Likewise, people who have suffered emotional trauma will have lapses in their cognitive abilities. For example one of my students facing the emotional trauma of a rape by a step-father refused to recognize that she was very pregnant, even though it was obvious to everyone except her mother. Both of them continued to believe that she was just getting fat. I finally sat her down and talked to her. Because her step-father had raped her, she was afraid to tell her mother fearing that her mother would blame her. The other students in the school had been writing horrible things on her locker and filling her books with human feces. I involved a counselor who called the mother and had the bullies disciplined. The family was in such trauma that even though her pregnancy was obvious to others, neither of them were capable of seeing it or believing it.
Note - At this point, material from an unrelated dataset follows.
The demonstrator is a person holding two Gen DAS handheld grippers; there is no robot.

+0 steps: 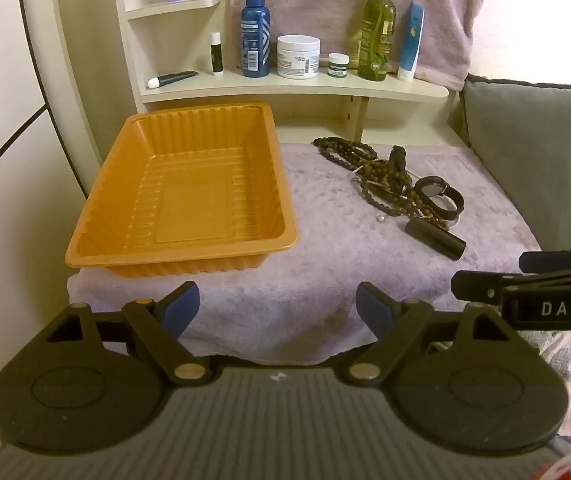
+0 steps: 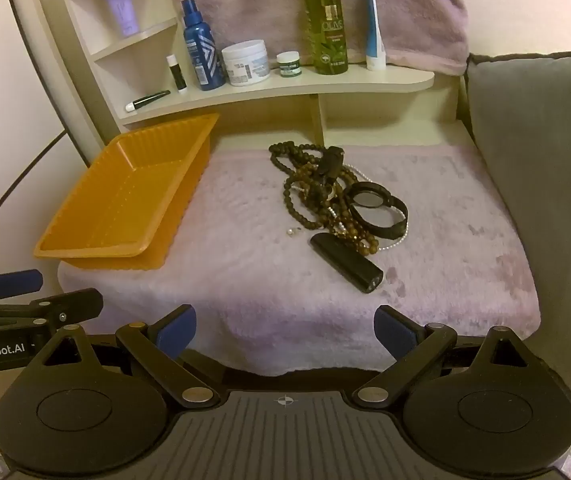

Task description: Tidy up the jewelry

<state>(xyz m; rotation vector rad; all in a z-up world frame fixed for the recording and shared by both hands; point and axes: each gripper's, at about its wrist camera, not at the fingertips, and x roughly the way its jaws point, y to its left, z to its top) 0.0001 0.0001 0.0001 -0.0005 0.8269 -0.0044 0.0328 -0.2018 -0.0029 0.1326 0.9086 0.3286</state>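
Two claws, left (image 1: pixel 277 308) and right (image 2: pixel 285 330), spread wide, empty, low in frame before orange tray (image 1: pixel 125 216) and tangled jewelry (image 2: pixel 325 196).

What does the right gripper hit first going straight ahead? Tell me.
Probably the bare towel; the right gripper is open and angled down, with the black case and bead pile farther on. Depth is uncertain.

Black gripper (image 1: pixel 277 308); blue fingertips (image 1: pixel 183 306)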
Luckily, it all turned out well.
Another student who had recently lost his mother seemed perfectly normal, but when his writing became almost indecipherable and his thoughts were jumbled in his essays, I showed his papers to a counselor and we decided to call in his father. His father was an elementary teacher teaching near our school. All of us decided that he needed both counseling and extra help to get over his mother’s death. When most of the boys were heading off to basketball and football practice, seventh period, he went to his father’s school to tutor elementary students. That experience of helping others and getting counseling helped him get past this emotional trauma.
Being aware of how the brain functions could improve teaching. Teachers need to create a stimulating, but nurturing environment where the students feel motivated to learn, but are not overwhelmed with stress. Teachers need to repeat certain learning goals and connect them to past learning to enable the Myelin Sheath on the Axon’s to increase and connect it to earlier learning to increase the student’s ability to access the knowledge. The teacher needs to monitor the students learning to ensure that they are learning it accurately because unlearning practiced misconceptions is difficult. The teacher needs to be aware that children’s brains develop at different rates, so if the child has not reached adolescences, he may not be capable of critical and abstract thought. Most importantly teachers need to watch students for signs of stress that they might be suffering outside the classroom. If those sources of stress can be alleviated, the child’s learning can blaze like an autumn leaf.